* **Work item**:
Would you print the whole listing again, word for word?

* **Exercise data**:
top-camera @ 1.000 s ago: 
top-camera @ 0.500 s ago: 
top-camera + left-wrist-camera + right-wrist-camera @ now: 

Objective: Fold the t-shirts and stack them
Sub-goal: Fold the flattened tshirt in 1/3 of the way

* **Task solution**:
top-camera @ 1.000 s ago: 
top-camera @ 0.500 s ago: 
top-camera + left-wrist-camera + right-wrist-camera @ now: 

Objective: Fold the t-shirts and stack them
Sub-goal: Fold the flattened tshirt in 1/3 of the way

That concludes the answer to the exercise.